The cancer-promoting effect of excitatory neurotransmission extends to brain metastases as well. Breast cancer cells that have metastasized to the brain upregulate neurotransmitter receptor expression and extend perisynaptic processes to receive neuronal activity-dependent neurotransmitter signals that trigger a receptor-mediated signaling cascade, induce inward currents in the malignant cells and drive growth of breast cancer brain metastases (Zeng et al., 2019). How other types of metastatic cancer may interact with CNS neurons remains to be determined.

Outside of the CNS, peripheral nerve-derived neurotransmitter and growth factor signaling similarly regulate the progression of diverse cancers including pancreatic, gastric, colon, prostate, breast, oral and skin cancers in experimental model systems (Figure 1B; Magnon et al., 2013; Hayakawa et al., 2017; Renz et al., 2018). Signaling between sympathetic, parasympathetic or sensory nerves in the tumor microenvironment and malignant cells may regulate cancer initiation, progression or metastasis, often through neurotransmitter-dependent signaling cascades. The function of a given neuronal/nerve type must be understood in a context-specific manner.
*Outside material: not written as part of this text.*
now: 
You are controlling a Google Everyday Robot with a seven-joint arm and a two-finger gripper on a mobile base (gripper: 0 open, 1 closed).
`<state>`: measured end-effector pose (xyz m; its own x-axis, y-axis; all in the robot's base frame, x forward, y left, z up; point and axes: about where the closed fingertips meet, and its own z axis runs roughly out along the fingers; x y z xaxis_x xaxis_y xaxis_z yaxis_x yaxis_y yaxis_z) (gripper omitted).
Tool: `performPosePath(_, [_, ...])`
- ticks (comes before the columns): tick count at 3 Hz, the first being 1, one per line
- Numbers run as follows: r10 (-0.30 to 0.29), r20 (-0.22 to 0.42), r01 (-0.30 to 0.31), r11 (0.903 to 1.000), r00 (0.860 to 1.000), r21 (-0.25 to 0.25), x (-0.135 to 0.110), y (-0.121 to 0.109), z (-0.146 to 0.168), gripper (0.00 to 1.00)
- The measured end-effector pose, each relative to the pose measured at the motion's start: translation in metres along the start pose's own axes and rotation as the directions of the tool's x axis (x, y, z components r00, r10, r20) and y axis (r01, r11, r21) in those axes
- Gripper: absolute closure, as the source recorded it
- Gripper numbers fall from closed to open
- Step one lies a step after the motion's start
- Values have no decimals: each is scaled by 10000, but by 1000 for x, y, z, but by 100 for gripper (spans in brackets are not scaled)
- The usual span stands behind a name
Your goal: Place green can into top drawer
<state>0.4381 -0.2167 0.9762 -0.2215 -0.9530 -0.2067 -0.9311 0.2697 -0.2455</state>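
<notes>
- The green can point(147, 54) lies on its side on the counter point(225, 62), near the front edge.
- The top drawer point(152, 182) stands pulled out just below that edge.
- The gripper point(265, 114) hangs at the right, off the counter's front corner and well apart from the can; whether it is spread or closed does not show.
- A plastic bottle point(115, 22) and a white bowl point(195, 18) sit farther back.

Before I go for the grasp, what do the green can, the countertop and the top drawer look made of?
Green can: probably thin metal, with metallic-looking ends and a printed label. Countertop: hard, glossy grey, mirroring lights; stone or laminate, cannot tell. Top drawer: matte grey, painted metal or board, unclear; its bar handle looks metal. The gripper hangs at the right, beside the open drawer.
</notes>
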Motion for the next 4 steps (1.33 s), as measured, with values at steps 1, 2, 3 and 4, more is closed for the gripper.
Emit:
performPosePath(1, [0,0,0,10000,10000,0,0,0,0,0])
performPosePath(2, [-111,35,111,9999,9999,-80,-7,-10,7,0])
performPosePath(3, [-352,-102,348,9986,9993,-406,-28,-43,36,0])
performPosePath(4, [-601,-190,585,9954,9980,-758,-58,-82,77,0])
For example, parasympathetic (i.e., cholinergic) nerves may exert opposite effects in different tumor tissue types, such as promoting growth in the cancer of one organ and inhibiting growth in the cancer of another. In this regard, cholinergic signaling inhibits the growth and progression of pancreatic adenocarcinoma (Renz et al., 2018), but strongly promotes adenocarcinoma of the stomach (Hayakawa et al., 2017), an organ in which parasympathetic innervation is dominant. It is not yet known whether peripheral nerve-cancer cell interactions exclusively reflect paracrine signaling events, or whether nerve-to-cancer cell synapses, synapse-like structures or electrical coupling exist outside of the CNS that enable peripheral nerve to cancer communication. Moreover, the roles of diverse peripheral glial cells in nerve-cancer interactions outside of the central nervous system are largely unexplored.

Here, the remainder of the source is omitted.